§ **PROBLEM TO WORK ON**
Using the listing below, copy exactly the lines from the one containing "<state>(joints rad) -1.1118" to the one containing "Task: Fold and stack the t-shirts", both lines included, and no others.

§ **GIVEN DATA**
------------
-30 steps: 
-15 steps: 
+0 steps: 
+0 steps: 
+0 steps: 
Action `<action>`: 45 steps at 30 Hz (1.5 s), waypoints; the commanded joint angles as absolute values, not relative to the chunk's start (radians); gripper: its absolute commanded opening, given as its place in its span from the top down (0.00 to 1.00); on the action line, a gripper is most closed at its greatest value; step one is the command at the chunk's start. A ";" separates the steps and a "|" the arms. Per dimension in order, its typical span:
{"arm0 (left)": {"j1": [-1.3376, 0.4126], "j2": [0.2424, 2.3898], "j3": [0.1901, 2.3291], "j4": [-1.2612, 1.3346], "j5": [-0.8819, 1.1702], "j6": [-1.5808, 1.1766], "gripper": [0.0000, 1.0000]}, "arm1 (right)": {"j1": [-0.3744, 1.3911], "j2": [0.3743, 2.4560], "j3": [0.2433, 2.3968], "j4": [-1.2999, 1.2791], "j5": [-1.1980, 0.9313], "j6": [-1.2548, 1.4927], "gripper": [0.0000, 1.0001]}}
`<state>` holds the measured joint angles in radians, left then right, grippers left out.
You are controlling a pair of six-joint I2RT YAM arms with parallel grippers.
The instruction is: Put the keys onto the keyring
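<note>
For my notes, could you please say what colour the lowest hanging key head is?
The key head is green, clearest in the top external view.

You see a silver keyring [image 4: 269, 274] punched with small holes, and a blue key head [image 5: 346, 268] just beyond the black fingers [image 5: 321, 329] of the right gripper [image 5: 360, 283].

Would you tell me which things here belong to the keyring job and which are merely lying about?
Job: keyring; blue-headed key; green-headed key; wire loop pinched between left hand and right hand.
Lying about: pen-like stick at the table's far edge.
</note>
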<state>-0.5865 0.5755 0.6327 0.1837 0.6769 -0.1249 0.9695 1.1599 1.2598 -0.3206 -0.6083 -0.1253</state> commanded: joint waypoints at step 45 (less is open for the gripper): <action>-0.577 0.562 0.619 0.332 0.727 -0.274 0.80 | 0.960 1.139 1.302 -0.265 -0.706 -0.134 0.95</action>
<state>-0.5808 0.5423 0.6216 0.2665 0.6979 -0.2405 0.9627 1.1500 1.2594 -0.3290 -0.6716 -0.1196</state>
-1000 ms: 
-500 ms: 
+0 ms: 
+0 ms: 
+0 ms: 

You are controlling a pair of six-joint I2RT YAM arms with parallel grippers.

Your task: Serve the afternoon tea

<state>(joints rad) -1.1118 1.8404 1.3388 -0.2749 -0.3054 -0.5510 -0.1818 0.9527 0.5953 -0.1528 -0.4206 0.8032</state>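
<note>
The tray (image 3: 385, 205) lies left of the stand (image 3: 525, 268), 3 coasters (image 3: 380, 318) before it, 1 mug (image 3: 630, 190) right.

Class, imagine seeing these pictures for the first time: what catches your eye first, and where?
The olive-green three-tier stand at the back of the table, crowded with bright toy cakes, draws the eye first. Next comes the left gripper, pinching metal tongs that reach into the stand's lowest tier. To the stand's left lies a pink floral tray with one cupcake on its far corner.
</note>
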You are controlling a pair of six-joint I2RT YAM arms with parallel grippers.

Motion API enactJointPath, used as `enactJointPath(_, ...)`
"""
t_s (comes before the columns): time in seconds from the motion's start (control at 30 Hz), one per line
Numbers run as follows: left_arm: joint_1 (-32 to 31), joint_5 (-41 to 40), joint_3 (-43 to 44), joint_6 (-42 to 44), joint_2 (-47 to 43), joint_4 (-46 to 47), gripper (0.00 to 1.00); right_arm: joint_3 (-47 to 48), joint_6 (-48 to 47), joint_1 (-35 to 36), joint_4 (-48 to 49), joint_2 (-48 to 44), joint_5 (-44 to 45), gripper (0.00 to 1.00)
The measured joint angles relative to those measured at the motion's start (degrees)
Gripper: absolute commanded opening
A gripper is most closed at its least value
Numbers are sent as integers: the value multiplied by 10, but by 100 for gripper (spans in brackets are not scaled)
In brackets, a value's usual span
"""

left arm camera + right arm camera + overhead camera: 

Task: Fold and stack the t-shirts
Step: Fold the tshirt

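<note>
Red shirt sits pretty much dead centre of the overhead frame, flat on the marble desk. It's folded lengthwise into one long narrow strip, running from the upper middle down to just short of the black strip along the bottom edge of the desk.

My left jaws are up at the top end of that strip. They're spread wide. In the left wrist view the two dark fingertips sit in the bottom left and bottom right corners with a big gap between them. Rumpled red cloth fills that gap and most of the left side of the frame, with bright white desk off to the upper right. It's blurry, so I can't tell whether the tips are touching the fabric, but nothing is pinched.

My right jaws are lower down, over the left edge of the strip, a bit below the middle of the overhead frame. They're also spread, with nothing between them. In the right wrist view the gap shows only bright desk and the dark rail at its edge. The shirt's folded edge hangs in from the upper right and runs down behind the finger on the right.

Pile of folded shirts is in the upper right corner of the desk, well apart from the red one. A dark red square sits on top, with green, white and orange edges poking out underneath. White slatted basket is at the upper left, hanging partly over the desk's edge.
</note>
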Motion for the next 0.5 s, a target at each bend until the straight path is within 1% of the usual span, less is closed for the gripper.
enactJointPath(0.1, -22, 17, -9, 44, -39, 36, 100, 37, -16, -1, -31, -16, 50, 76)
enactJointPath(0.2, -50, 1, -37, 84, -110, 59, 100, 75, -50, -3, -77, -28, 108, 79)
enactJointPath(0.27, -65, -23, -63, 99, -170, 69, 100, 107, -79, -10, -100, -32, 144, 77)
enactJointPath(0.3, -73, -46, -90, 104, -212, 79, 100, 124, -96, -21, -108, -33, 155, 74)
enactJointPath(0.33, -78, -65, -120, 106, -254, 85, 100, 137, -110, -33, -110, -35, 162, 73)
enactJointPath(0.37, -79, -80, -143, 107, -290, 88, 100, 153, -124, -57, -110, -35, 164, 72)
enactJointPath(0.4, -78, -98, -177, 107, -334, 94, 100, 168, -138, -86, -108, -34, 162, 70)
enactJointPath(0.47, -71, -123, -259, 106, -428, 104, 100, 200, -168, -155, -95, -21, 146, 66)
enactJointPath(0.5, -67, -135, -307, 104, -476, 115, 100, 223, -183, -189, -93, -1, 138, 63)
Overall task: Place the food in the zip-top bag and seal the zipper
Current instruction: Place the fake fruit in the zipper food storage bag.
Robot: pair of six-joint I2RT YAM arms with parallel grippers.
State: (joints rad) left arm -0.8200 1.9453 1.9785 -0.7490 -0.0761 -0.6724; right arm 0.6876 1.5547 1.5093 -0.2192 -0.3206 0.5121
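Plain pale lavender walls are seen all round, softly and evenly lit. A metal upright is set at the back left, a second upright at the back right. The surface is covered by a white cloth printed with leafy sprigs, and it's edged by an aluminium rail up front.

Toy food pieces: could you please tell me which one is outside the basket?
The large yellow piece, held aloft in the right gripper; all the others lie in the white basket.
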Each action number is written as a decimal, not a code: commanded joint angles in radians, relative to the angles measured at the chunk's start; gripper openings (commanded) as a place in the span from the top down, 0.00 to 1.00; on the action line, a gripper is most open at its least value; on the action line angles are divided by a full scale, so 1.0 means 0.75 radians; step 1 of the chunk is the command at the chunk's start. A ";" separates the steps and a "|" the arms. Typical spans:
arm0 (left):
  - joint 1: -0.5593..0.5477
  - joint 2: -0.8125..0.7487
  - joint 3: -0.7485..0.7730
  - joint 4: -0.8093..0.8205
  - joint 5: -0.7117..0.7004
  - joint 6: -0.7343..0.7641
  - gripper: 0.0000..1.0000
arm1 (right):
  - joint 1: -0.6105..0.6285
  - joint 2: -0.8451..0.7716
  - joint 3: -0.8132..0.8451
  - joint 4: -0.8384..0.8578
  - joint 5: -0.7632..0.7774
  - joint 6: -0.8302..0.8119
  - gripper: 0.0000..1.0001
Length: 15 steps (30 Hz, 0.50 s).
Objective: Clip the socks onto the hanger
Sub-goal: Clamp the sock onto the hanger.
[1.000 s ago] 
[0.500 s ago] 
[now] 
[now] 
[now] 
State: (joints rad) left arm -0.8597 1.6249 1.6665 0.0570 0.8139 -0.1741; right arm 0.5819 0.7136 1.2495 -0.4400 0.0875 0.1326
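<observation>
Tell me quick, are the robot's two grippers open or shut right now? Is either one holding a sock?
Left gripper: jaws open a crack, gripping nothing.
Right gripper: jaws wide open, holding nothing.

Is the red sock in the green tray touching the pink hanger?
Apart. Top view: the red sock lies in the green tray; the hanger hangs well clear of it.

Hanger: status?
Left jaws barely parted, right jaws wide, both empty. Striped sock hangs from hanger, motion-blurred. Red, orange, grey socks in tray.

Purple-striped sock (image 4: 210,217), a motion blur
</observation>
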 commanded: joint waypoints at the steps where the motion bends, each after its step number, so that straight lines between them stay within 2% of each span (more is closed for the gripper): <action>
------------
§ **TASK ANSWER**
<state>(joints rad) -1.1118 1.8404 1.3388 -0.2749 -0.3054 -0.5510 -0.1818 0.9527 0.5953 -0.1528 -0.4206 0.8032</state>
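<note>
The tray (image 3: 385, 205) lies left of the stand (image 3: 525, 268), 3 coasters (image 3: 380, 318) before it, 1 mug (image 3: 630, 190) right.

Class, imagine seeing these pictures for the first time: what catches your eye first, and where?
The olive-green three-tier stand at the back of the table, crowded with bright toy cakes, draws the eye first. Next comes the left gripper, pinching metal tongs that reach into the stand's lowest tier. To the stand's left lies a pink floral tray with one cupcake on its far corner.
</note>
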You are controlling a pair of six-joint I2RT YAM arms with parallel grippers.

Motion API enactJointPath, used as `enactJointPath(_, ...)`
"""
t_s (comes before the columns): time in seconds from the motion's start (control at 30 Hz), one per line
Numbers run as follows: left_arm: joint_1 (-32 to 31), joint_5 (-41 to 40), joint_3 (-43 to 44), joint_6 (-42 to 44), joint_2 (-47 to 43), joint_4 (-46 to 47), gripper (0.00 to 1.00); right_arm: joint_3 (-47 to 48), joint_6 (-48 to 47), joint_1 (-35 to 36), joint_4 (-48 to 49), joint_2 (-48 to 44), joint_5 (-44 to 45), gripper (0.00 to 1.00)
The measured joint angles relative to those measured at the motion's start (degrees)
Gripper: absolute commanded opening
A gripper is most closed at its least value
Numbers are sent as integers: the value multiplied by 10, but by 100 for gripper (spans in brackets are not scaled)
In brackets, a value's usual span
"""

left arm camera + right arm camera + overhead camera: 

Task: Fold and stack the t-shirts

The output contains nothing further.